● **WHAT YOU HAVE TO DO**
Each record is to be transcribed in full and exactly.

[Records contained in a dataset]

== Segment start ==

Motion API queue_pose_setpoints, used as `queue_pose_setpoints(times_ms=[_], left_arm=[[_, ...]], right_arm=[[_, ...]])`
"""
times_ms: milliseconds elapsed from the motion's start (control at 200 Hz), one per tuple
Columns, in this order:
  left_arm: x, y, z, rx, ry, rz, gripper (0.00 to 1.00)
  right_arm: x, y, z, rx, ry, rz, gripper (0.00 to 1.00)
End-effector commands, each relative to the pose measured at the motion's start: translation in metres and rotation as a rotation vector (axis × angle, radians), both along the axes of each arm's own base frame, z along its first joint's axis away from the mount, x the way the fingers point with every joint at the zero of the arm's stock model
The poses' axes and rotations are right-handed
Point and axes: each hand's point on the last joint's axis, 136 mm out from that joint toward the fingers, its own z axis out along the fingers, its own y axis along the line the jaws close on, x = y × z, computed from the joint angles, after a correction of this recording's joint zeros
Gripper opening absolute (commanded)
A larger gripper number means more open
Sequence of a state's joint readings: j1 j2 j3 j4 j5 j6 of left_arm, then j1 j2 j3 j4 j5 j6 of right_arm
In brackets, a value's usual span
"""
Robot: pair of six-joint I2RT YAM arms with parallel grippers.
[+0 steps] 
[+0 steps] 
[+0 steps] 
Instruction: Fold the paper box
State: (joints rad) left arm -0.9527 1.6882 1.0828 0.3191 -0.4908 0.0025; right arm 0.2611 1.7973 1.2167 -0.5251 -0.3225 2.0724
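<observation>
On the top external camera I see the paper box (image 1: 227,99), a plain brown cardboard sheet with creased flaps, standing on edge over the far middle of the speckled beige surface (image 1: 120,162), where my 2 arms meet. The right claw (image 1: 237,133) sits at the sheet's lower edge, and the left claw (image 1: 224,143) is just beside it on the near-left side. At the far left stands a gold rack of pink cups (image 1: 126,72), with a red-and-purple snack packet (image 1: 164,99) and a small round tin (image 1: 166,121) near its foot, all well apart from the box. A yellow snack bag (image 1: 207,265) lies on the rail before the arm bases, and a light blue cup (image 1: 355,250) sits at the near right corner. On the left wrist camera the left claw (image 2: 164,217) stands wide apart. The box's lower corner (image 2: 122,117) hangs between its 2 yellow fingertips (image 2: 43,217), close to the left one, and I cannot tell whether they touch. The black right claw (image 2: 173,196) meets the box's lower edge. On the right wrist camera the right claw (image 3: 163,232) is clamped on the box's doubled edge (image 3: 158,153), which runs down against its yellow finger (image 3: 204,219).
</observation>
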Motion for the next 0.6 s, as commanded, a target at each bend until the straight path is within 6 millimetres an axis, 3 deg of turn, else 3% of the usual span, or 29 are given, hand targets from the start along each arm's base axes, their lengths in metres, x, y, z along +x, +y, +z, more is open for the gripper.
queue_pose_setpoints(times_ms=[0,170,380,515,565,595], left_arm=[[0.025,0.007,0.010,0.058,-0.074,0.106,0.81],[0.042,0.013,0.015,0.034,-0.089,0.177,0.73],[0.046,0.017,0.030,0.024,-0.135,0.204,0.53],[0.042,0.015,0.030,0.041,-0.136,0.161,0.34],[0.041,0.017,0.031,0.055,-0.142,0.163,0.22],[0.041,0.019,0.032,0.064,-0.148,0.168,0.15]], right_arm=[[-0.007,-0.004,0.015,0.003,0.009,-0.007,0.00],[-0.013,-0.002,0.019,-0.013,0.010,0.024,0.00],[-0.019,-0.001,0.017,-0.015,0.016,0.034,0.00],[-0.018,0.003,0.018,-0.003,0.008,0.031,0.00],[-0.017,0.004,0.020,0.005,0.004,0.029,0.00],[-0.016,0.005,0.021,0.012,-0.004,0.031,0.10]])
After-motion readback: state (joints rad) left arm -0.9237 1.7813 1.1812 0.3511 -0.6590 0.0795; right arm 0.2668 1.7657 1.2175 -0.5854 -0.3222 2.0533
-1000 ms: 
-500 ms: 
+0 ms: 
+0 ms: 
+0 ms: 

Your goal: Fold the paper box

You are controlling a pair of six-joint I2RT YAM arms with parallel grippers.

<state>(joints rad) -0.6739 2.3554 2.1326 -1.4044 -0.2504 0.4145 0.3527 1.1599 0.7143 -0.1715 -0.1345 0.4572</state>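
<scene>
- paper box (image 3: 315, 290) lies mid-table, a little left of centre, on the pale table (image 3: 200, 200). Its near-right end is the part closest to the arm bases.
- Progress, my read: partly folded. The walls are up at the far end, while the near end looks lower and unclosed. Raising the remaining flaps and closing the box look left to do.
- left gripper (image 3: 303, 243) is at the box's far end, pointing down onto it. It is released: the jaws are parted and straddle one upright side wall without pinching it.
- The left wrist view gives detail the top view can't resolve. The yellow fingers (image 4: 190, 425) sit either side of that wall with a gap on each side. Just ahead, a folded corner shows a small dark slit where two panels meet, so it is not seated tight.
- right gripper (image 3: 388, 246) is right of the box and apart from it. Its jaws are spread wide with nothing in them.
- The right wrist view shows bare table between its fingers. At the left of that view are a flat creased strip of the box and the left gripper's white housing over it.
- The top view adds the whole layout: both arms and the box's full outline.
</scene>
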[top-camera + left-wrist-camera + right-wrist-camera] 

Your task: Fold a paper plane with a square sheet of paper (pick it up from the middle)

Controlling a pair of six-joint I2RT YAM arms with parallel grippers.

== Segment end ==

● **RESPONSE TO THE EXERCISE**
Motion API queue_pose_setpoints, used as `queue_pose_setpoints(times_ms=[_], left_arm=[[_, ...]], right_arm=[[_, ...]])`
"""
times_ms: milliseconds elapsed from the motion's start (control at 200 Hz), one per tuple
Columns, in this order:
  left_arm: x, y, z, rx, ry, rz, gripper (0.00 to 1.00)
  right_arm: x, y, z, rx, ry, rz, gripper (0.00 to 1.00)
End-effector commands, each relative to the pose measured at the motion's start: translation in metres and rotation as a rotation vector (axis × angle, radians), both along the axes of each arm's own base frame, z along its first joint's axis away from the mount, x the way the fingers point with every joint at the zero of the arm's stock model
The poses' axes and rotations are right-handed
Point and axes: each hand's point on the last joint's axis, 136 mm out from that joint toward the fingers, its own z axis out along the fingers, its own y axis along the line the jaws close on, x = y × z, computed from the joint angles, after a correction of this recording's joint zeros
Gripper opening absolute (commanded)
A larger gripper number means more open
Sequence of a state's joint readings: j1 j2 j3 j4 j5 j6 of left_arm, then j1 j2 j3 j4 j5 j6 of right_arm
In brackets, a value's usual span
"""
Robot: pair of six-joint I2RT YAM arms with parallel grippers.
[+0 steps] 
[+0 steps] 
[+0 steps] 
Instruction: Fold the paper box
State: (joints rad) left arm -0.9527 1.6882 1.0828 0.3191 -0.4908 0.0025; right arm 0.2611 1.7973 1.2167 -0.5251 -0.3225 2.0724
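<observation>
On the top external camera I see the paper box (image 1: 227,99), a plain brown cardboard sheet with creased flaps, standing on edge over the far middle of the speckled beige surface (image 1: 120,162), where my 2 arms meet. The right claw (image 1: 237,133) sits at the sheet's lower edge, and the left claw (image 1: 224,143) is just beside it on the near-left side. At the far left stands a gold rack of pink cups (image 1: 126,72), with a red-and-purple snack packet (image 1: 164,99) and a small round tin (image 1: 166,121) near its foot, all well apart from the box. A yellow snack bag (image 1: 207,265) lies on the rail before the arm bases, and a light blue cup (image 1: 355,250) sits at the near right corner. On the left wrist camera the left claw (image 2: 164,217) stands wide apart. The box's lower corner (image 2: 122,117) hangs between its 2 yellow fingertips (image 2: 43,217), close to the left one, and I cannot tell whether they touch. The black right claw (image 2: 173,196) meets the box's lower edge. On the right wrist camera the right claw (image 3: 163,232) is clamped on the box's doubled edge (image 3: 158,153), which runs down against its yellow finger (image 3: 204,219).
</observation>
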Motion for the next 0.6 s, as commanded, a target at each bend until the straight path is within 6 millimetres an axis, 3 deg of turn, else 3% of the usual span, or 29 are given, hand targets from the start along each arm's base axes, their lengths in metres, x, y, z along +x, +y, +z, more is open for the gripper.
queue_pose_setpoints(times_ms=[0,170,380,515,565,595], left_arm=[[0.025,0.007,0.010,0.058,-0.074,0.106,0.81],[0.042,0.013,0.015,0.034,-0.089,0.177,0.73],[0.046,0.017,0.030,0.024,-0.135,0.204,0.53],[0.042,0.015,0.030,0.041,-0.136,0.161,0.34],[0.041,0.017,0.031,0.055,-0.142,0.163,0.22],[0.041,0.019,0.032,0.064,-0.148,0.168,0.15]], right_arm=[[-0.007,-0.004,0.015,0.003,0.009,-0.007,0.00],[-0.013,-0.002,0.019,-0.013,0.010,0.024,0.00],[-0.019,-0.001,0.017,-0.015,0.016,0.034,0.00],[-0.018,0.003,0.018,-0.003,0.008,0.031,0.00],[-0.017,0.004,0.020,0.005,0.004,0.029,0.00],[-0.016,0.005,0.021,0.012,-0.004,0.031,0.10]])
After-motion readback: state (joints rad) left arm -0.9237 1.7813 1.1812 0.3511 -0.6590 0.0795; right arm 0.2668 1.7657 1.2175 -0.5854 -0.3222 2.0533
-1000 ms: 
-500 ms: 
+0 ms: 
+0 ms: 
+0 ms: 

Your goal: Fold the paper box

You are controlling a pair of six-joint I2RT YAM arms with parallel grippers.

<state>(joints rad) -0.6739 2.3554 2.1326 -1.4044 -0.2504 0.4145 0.3527 1.1599 0.7143 -0.1715 -0.1345 0.4572</state>
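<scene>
- paper box (image 3: 315, 290) lies mid-table, a little left of centre, on the pale table (image 3: 200, 200). Its near-right end is the part closest to the arm bases.
- Progress, my read: partly folded. The walls are up at the far end, while the near end looks lower and unclosed. Raising the remaining flaps and closing the box look left to do.
- left gripper (image 3: 303, 243) is at the box's far end, pointing down onto it. It is released: the jaws are parted and straddle one upright side wall without pinching it.
- The left wrist view gives detail the top view can't resolve. The yellow fingers (image 4: 190, 425) sit either side of that wall with a gap on each side. Just ahead, a folded corner shows a small dark slit where two panels meet, so it is not seated tight.
- right gripper (image 3: 388, 246) is right of the box and apart from it. Its jaws are spread wide with nothing in them.
- The right wrist view shows bare table between its fingers. At the left of that view are a flat creased strip of the box and the left gripper's white housing over it.
- The top view adds the whole layout: both arms and the box's full outline.
</scene>
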[top-camera + left-wrist-camera + right-wrist-camera] 

Your task: Fold a paper plane with a square sheet of paper (pick it up from the middle)

Controlling a pair of six-joint I2RT YAM arms with parallel grippers.

The output has nothing more to it.